--- DATA FOR THIS TASK Enclosed Below ---

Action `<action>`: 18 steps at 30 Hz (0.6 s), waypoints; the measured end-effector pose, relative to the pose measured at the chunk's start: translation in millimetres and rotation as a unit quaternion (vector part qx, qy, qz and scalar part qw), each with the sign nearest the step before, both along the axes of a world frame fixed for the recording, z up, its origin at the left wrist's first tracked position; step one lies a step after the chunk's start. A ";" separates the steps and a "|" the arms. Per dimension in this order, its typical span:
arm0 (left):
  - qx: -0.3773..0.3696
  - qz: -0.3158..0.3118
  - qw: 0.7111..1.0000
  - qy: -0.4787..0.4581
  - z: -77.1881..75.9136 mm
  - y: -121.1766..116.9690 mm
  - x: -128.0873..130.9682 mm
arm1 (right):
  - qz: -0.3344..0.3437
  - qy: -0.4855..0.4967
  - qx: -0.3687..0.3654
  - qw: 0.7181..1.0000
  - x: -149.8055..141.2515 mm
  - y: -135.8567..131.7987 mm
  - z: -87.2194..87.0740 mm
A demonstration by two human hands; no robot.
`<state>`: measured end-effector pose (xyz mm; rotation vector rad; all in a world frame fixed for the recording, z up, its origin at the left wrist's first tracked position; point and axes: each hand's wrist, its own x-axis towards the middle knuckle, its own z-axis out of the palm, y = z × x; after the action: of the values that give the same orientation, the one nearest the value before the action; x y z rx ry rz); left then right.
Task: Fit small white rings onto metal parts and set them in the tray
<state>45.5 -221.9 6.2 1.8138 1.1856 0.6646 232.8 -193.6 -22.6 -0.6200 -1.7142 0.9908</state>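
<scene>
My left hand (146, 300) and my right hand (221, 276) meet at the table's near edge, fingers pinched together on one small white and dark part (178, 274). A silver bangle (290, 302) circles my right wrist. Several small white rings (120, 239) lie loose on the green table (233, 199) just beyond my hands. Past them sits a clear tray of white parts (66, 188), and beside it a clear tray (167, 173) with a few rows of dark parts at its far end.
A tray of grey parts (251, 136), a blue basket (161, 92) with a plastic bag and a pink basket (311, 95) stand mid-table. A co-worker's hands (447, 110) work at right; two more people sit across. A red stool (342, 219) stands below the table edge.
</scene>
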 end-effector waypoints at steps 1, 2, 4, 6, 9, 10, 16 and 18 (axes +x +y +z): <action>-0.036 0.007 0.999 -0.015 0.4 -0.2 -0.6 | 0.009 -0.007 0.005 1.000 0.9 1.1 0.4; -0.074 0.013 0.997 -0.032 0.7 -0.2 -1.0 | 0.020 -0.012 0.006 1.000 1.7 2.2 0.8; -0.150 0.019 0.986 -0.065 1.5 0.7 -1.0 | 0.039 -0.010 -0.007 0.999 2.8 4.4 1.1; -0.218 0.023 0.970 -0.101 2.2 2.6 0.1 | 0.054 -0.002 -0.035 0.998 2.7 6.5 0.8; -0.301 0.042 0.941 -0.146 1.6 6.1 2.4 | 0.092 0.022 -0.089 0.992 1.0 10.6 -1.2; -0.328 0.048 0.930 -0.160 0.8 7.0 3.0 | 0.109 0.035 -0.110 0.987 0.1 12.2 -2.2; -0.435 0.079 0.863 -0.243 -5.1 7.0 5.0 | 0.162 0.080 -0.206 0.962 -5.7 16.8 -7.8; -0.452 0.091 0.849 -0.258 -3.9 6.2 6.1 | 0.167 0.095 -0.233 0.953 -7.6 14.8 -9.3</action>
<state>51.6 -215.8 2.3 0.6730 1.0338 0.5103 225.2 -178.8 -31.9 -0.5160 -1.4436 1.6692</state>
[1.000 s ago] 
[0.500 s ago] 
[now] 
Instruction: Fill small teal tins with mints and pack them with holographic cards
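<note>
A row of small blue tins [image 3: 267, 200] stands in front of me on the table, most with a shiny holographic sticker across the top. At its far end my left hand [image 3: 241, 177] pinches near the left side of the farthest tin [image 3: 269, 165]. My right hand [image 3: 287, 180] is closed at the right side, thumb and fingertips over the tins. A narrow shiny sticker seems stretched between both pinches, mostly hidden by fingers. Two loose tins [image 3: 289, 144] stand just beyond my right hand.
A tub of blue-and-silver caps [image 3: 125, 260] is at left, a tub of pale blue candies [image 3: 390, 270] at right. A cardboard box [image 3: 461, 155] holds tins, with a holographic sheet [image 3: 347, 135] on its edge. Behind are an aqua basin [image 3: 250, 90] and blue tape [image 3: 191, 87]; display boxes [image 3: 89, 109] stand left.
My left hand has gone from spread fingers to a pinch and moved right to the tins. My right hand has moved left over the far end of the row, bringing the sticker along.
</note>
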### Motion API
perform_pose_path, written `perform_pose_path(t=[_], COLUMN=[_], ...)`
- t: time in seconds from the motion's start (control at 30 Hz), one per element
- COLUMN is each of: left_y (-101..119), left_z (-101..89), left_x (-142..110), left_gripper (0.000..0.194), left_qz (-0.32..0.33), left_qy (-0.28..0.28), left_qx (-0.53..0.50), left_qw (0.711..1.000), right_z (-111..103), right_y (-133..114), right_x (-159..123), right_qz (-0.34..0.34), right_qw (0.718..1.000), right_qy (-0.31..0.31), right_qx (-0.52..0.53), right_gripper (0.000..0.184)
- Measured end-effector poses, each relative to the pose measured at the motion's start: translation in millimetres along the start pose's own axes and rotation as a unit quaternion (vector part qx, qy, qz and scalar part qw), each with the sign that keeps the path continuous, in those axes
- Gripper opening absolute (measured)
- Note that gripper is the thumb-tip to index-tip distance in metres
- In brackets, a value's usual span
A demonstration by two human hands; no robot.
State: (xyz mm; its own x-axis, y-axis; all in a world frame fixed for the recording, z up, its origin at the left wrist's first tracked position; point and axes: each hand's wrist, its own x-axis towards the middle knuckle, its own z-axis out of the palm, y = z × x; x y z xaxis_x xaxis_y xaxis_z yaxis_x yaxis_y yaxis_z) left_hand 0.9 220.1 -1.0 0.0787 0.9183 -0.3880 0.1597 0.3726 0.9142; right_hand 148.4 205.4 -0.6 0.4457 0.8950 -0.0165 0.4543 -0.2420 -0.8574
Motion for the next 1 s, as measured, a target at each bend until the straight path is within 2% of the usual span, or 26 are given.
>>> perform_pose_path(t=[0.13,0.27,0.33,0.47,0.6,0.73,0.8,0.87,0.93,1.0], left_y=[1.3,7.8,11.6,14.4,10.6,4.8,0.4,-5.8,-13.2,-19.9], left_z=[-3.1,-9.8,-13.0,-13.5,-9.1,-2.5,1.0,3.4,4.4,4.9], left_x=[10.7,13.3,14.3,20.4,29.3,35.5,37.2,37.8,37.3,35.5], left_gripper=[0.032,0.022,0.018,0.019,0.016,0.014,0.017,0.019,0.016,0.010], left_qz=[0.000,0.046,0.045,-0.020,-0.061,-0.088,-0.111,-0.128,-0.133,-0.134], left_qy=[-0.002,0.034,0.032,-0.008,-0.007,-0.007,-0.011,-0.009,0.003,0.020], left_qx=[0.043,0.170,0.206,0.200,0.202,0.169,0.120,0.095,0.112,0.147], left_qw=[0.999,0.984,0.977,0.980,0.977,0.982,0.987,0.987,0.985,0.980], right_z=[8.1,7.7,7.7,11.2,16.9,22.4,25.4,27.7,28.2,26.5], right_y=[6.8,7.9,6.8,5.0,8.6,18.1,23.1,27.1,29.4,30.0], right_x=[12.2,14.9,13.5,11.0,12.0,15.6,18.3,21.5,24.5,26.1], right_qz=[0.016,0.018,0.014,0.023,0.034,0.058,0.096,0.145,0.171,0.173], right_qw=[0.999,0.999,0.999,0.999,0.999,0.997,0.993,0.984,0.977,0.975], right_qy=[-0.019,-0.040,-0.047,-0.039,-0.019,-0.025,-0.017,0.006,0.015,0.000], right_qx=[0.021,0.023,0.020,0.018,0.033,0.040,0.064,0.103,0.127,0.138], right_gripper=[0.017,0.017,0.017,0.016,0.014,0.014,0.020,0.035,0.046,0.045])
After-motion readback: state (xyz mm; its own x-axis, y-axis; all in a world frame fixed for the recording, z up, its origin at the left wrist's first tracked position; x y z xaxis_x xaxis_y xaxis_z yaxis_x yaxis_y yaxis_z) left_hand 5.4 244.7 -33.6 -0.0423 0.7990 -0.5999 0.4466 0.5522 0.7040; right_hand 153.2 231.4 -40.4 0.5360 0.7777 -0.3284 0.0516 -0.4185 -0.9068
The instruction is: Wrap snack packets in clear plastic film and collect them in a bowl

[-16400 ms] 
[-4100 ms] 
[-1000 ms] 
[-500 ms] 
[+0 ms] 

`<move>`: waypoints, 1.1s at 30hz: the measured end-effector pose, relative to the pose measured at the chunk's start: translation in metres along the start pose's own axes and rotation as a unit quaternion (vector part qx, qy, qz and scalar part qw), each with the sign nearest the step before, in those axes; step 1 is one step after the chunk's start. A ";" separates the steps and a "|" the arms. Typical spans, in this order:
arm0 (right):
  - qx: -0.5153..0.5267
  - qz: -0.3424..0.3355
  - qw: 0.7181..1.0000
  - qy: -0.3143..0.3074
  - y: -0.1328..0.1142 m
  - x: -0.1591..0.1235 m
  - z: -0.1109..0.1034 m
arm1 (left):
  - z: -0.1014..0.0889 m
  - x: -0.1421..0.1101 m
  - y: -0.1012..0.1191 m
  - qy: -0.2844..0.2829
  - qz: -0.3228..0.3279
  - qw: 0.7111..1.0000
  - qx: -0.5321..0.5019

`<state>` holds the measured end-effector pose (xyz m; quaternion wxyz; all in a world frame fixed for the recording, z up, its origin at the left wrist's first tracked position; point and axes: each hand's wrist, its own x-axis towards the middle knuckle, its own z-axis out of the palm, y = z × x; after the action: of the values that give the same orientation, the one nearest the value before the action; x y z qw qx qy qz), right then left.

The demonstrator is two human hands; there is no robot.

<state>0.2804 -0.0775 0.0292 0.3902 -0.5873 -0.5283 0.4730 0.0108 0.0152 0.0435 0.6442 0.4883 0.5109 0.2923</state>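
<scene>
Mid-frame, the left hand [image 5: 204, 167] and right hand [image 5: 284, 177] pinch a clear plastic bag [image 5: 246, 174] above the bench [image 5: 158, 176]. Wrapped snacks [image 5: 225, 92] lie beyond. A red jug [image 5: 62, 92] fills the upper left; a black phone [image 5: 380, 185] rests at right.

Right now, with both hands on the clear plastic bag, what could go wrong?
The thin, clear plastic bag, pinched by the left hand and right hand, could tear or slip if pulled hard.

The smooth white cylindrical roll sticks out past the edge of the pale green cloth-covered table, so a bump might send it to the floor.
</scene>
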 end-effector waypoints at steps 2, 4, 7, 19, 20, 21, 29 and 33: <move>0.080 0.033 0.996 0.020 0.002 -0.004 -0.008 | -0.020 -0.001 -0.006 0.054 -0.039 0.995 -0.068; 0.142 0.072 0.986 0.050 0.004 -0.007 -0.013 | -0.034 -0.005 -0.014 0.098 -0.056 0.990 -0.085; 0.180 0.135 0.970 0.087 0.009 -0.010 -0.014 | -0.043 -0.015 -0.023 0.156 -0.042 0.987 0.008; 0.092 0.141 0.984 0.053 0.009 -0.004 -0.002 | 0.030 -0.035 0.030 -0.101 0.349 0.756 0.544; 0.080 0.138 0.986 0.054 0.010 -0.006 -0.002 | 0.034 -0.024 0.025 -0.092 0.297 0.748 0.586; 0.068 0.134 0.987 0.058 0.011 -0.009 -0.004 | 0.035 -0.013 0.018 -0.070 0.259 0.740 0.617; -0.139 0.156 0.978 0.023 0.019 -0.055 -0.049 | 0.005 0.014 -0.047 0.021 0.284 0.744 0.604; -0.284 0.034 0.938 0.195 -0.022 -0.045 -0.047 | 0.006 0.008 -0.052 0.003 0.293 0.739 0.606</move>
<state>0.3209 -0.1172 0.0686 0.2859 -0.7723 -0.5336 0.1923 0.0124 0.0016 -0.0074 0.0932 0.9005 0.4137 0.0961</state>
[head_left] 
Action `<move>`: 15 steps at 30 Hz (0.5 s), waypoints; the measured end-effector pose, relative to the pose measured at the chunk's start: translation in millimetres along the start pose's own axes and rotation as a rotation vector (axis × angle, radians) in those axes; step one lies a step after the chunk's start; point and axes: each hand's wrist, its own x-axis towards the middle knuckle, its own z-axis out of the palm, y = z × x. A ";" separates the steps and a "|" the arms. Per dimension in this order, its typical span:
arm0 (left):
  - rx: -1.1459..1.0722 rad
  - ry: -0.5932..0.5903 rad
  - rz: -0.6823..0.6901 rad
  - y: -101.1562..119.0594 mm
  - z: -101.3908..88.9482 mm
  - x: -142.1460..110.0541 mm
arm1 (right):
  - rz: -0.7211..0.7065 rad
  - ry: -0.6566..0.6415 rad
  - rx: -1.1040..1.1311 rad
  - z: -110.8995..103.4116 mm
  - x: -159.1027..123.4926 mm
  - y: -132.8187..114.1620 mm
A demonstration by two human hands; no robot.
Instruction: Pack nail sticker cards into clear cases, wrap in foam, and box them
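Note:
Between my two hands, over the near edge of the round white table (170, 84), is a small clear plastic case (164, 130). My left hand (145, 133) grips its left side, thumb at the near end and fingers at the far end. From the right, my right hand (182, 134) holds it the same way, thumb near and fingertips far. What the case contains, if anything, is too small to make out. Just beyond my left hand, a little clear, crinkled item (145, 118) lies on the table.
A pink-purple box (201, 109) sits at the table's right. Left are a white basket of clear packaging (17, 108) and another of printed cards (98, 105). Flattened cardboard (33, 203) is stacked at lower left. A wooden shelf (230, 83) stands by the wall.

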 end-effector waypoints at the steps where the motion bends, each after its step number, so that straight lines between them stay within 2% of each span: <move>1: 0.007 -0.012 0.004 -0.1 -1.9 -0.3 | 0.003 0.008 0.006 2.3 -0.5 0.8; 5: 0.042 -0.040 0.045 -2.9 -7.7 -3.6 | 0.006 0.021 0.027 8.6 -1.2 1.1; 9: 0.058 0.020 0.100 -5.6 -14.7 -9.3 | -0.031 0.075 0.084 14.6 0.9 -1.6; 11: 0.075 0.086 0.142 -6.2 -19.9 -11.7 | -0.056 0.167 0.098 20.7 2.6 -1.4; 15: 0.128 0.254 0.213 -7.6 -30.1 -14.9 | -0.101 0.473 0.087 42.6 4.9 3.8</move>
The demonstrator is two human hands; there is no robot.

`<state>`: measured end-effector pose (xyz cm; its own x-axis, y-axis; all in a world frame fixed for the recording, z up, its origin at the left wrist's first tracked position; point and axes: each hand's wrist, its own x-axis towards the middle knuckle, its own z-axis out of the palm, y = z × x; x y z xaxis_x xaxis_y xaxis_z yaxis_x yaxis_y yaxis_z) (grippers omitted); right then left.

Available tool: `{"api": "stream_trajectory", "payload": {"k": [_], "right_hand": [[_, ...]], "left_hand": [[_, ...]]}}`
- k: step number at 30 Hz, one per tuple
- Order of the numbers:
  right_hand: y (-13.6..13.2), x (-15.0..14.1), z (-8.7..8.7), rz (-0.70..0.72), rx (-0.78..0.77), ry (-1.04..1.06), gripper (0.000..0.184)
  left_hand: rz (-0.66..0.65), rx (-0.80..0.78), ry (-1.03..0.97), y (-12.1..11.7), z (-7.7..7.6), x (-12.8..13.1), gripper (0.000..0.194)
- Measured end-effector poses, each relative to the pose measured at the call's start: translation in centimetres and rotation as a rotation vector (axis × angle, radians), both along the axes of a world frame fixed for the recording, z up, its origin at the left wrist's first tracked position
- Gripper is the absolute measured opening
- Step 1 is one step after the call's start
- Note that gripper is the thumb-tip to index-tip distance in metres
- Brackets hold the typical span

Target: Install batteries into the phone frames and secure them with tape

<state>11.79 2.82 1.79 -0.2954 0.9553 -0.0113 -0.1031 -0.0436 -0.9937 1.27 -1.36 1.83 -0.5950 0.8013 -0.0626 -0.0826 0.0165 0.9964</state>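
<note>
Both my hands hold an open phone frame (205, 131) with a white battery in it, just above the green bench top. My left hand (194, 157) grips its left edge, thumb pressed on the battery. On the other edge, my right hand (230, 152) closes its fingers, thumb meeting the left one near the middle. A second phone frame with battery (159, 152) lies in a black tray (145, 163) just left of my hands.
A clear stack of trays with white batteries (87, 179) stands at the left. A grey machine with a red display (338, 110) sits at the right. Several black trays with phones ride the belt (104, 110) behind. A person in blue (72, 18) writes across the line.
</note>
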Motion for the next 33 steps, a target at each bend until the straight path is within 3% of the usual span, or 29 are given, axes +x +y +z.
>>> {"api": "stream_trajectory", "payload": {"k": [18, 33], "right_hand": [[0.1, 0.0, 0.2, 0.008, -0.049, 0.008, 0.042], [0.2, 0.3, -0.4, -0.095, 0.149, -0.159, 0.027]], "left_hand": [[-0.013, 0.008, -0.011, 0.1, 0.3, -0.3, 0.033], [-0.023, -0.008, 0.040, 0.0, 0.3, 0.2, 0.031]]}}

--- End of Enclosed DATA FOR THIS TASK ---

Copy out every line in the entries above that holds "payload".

Available tool: `{"api": "stream_trajectory", "payload": {"k": [_], "right_hand": [[_, ...]], "left_hand": [[_, ...]]}}`
>>> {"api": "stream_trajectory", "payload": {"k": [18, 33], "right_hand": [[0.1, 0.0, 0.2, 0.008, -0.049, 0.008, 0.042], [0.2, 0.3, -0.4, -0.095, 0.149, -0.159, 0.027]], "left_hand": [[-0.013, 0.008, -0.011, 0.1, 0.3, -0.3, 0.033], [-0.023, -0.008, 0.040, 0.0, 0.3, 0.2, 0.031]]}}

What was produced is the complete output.